> PROBLEM TO WORK ON
Beginning with the first line below, please repeat the material exactly, ending with the line that includes "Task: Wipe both".

────

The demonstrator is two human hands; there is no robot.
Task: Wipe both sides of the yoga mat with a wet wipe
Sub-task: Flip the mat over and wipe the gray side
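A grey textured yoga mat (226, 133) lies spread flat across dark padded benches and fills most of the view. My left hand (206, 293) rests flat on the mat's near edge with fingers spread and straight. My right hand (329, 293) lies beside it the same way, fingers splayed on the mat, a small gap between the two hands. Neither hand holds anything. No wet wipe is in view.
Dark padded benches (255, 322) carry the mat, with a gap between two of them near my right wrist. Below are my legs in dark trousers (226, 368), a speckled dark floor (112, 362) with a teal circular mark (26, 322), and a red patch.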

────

> RESULT OF THIS EXERCISE
The demonstrator is two human hands; there is no robot.
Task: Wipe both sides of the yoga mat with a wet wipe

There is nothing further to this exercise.